'''

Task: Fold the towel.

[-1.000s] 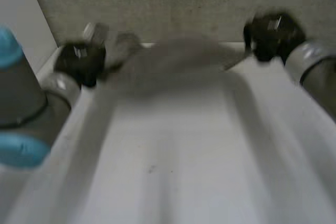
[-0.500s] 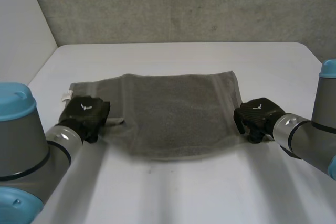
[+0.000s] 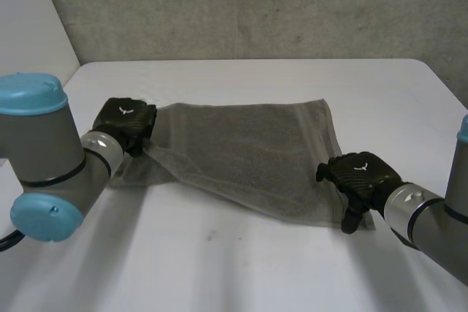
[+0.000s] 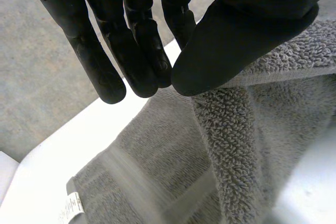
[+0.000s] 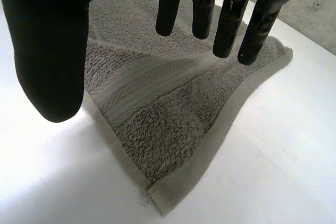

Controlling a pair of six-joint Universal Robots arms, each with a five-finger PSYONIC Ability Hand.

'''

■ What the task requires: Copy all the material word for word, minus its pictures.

■ Written answer:
Task: Fold the towel.

[-1.000s] 
[-0.500s] 
[+0.000s] 
[+0.000s] 
[+0.000s] 

Controlling a pair of six-joint Universal Robots arms, each with a five-finger PSYONIC Ability Hand.

With that, the output is complete.